Una mañana con los primeros rayos del sol: clara y fresca. Una mañana que se parecía a otras que habían pasado.
El hijo joven toca la
puerta de la habitación paterna para avisar. Lleva el bulto amarrado en la
espalda, las sandalias bien amarradas a los pies porque el viaje será a pie.
-Papá, te aviso que voy
a salir de viaje.
El padre abre la
puerta, ve a su hijo preparado para el viaje, entra en cólera porque antes no
había sido comunicado sobre este viaje.
-¿Así que sales de viaje? Pues, te digo que no. ¡No!
-Perdón, papá, ya
decidí y preparé este viaje. –Cargado de valor continúa-. No hubo oportunidad,
papá, para avisarte porque siempre estabas muy ocupado con tus asuntos. Perdón,
papá; por favor, déjame hacer este viaje –da unos pasos hacia afuera cuando siente
atrás los pasos de su enfurecido padre dispuesto a castigarlo.
El joven acelera los
pasos, sale de la casa, baja presuroso unos escalones, cruza la calle polvorienta
y entra en una casita de madera frente a la casa grande.
-¡Sal de ahí! ¡Te
ordeno que salgas! ¡Si no sales voy a quemar la casa!
Grito autoritario y
amenazador que provoca el escándalo. Mucha gente curiosa se congrega en el
lugar. El airado padre, espera con las manos en la cintura, luego entra a la
casa y sale con una tea dispuesto a cumplir su amenaza. La gente curiosa, en
vez de asustarse, también entra en la casita de madera. Los que ya no pueden ingresar
se agolpan en la puerta que ya no puede cerrarse. Forman un muro humano de
solidaridad con el joven.
Ante esta inesperada circunstancia
el padre se queda estático, con los ojos perdidos y en silencio por unos
minutos. Parece que recién entra en razón y comprende: Es verdad, mi hijo no es
mi propiedad. Aunque yo le señale el camino, no puedo caminar su camino; él
mismo tiene que hacer su camino. Tampoco puedo sentir sus dolores, alegrías,
tristezas, dudas... No puedo soñar su sueño.
Al final, el padre tembloroso
se siente avergonzado ante tantas miradas que se dirigen a él con respeto y compasión.
Suelta la tea al piso terroso donde ya no llamea sino humea.
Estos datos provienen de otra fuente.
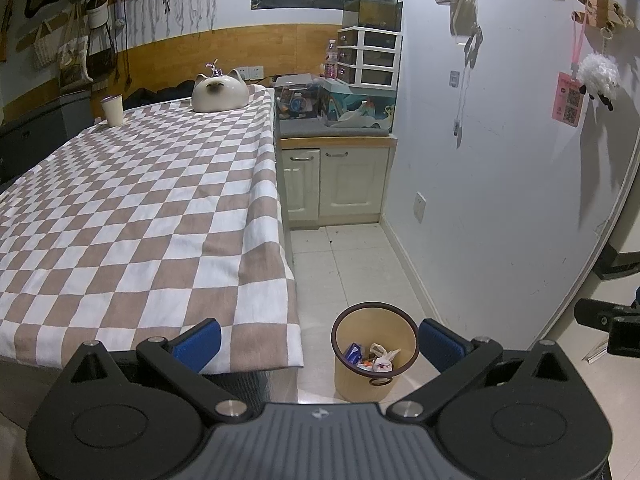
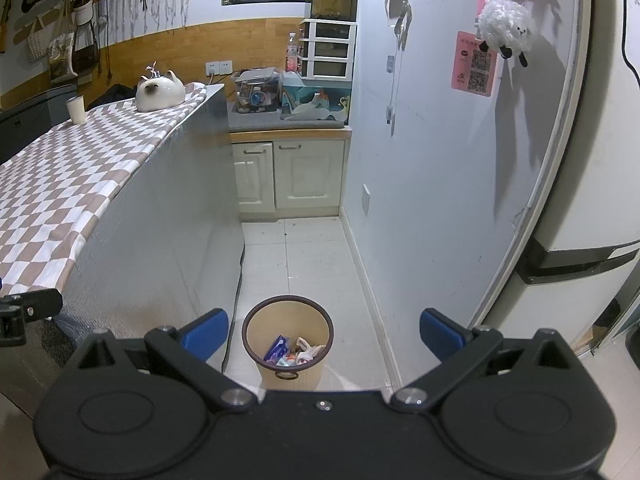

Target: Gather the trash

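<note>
A beige waste bin (image 1: 374,376) with a dark rim stands on the tiled floor beside the table; crumpled wrappers and paper (image 1: 374,358) lie inside it. My left gripper (image 1: 320,344) is open above and in front of the bin, with nothing between its blue pads. In the right wrist view the same bin (image 2: 288,360) sits between the spread fingers of my right gripper (image 2: 324,334), which is open and holds nothing. Trash (image 2: 294,352) shows at the bin's bottom. The right gripper's body (image 1: 612,320) shows at the left view's right edge.
A table under a brown-and-white checked cloth (image 1: 132,208) fills the left, carrying a paper cup (image 1: 113,110) and a cat-shaped ceramic piece (image 1: 219,92). A cabinet (image 1: 336,180) with a cluttered top stands at the back. A white wall (image 1: 480,200) and a fridge (image 2: 600,160) bound the right.
</note>
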`<state>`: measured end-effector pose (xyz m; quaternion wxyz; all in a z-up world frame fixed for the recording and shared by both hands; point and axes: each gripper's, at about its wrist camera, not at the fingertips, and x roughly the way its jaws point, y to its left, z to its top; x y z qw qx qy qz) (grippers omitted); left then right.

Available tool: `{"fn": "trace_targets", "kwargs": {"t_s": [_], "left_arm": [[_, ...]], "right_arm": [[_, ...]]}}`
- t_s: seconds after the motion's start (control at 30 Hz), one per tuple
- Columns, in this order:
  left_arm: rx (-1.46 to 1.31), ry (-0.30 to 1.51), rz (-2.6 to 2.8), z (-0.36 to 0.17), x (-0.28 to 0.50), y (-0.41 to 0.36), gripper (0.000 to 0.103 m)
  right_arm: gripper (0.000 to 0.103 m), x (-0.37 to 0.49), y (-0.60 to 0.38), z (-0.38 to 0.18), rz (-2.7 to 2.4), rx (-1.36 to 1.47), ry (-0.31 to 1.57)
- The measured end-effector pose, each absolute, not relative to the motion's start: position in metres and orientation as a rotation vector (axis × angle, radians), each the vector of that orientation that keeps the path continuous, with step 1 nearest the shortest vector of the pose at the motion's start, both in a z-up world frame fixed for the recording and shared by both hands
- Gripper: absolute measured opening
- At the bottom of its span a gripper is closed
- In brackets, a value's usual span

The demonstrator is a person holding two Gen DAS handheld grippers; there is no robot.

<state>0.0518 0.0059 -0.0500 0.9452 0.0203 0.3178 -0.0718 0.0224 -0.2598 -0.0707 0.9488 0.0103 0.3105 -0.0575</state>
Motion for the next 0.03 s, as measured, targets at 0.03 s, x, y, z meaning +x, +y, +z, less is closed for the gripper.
{"fn": "trace_targets", "kwargs": {"t_s": [0.03], "left_arm": [[0.041, 0.648, -0.147, -0.05, 0.0519, 0.0063, 0.103]], "right_arm": [[0.103, 0.0223, -0.2601, -0.0707, -0.117, 0.021, 0.631]]}}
Aspira lenta y profundamente
el aire fresco; luego exhala también despacio.
La gente se mantiene
expectante observando los cambios en el rostro y en la actitud del padre, hasta
que escucha la voz más serena.
-Hijo, da gracias a la
gente que te ha salvado de mi ira. Vive por el pueblo que te quiere mucho. –Su
voz delata que está muy emocionado.
-Ustedes –se dirige con
la mano derecha abierta a la masa humana-: ayuden y orienten a mi hijo para que
se realice como un hombre bueno… -se le corta voz. Se voltea, entra presuroso a
su casa. No quiere llorar delante de la gente.
Pasa horas encerrado en
su mansión hasta que se calma y se da cuenta que afuera reina el silencio. Cuidadosamente
abre la puerta y ve que ya es el mediodía. Nadie está en la casita del enfrente
ni en la calle.
Hijo, qué suerte que
tienes, la gente te quiere como a un hermano, como a un hijo. Yo nunca me
rebelé; por eso, quizás, no caminé más lejos. ¿A dónde vas? ¿Cuándo volverás? No
te pregunté. Hijo, que tengas buen viaje. Te bendigo donde quiera que estés
caminando. Que tu difunta madre te acompañe.
Llegó el viento fresco
con un gorrión que aleteaba feliz. Ambos le dijeron: Lluta piñakuyqa piqata shunquta yaqatsin. Es verdad. La ira
descontrolada altera la cabeza y el corazón. Ya estaba sereno, por eso entendía
el mensaje del viento y el gorrión.
El padre, realmente, no
ha perdido la pelea con su hijo. Ha ganado un hijo que hace uso de su libertad
como a él le hubiera gustado hacerlo siquiera una vez.